**** Data below
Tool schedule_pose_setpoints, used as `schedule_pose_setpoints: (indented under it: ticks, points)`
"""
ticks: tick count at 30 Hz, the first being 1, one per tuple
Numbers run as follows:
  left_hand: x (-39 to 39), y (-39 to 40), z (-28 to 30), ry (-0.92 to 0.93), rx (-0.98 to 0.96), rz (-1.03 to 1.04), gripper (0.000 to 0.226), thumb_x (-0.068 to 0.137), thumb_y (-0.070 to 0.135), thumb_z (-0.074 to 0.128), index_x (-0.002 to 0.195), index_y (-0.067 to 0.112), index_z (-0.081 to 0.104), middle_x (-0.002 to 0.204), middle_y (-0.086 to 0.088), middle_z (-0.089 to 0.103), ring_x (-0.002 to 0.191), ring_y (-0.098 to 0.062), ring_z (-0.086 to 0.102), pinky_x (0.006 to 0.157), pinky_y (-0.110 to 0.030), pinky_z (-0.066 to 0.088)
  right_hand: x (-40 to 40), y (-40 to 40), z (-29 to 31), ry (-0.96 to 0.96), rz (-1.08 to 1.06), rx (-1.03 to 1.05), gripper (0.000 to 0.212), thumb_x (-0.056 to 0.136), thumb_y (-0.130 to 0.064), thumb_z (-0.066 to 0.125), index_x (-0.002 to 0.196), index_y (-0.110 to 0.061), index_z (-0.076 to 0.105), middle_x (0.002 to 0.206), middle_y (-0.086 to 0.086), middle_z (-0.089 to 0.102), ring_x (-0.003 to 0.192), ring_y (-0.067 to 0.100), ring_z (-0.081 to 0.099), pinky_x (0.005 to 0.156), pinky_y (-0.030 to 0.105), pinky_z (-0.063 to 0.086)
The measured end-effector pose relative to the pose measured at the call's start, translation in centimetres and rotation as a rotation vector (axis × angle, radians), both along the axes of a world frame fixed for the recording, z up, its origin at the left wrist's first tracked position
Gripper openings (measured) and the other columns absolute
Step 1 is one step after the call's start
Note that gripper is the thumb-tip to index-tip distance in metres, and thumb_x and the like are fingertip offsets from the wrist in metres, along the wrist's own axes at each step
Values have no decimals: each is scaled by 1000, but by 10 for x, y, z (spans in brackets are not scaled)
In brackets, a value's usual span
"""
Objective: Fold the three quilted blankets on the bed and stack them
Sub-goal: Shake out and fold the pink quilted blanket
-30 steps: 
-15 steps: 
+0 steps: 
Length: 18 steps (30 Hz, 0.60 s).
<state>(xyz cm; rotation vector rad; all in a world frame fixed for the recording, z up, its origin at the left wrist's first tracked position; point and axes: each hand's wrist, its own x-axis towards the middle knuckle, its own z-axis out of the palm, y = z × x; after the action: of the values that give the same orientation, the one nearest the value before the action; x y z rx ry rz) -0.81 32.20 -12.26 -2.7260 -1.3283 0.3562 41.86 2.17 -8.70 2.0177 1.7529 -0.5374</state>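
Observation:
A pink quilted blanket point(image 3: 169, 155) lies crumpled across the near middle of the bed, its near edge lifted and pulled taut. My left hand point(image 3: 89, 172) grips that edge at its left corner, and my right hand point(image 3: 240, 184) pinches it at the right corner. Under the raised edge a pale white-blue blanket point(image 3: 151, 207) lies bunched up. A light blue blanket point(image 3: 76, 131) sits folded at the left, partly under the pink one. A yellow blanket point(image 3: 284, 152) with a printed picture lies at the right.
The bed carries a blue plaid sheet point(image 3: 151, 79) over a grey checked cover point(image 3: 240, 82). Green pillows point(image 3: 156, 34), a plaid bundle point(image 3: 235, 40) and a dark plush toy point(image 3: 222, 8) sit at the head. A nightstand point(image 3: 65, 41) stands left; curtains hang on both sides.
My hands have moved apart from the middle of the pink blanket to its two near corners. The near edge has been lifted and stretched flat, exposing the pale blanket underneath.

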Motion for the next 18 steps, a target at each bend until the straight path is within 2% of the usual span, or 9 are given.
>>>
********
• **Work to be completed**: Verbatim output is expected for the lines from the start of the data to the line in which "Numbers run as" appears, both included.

• **Solution below**:
Tool schedule_pose_setpoints, used as `schedule_pose_setpoints: (indented under it: ticks, points)`
"""
ticks: tick count at 30 Hz, the first being 1, one per tuple
Numbers run as follows:

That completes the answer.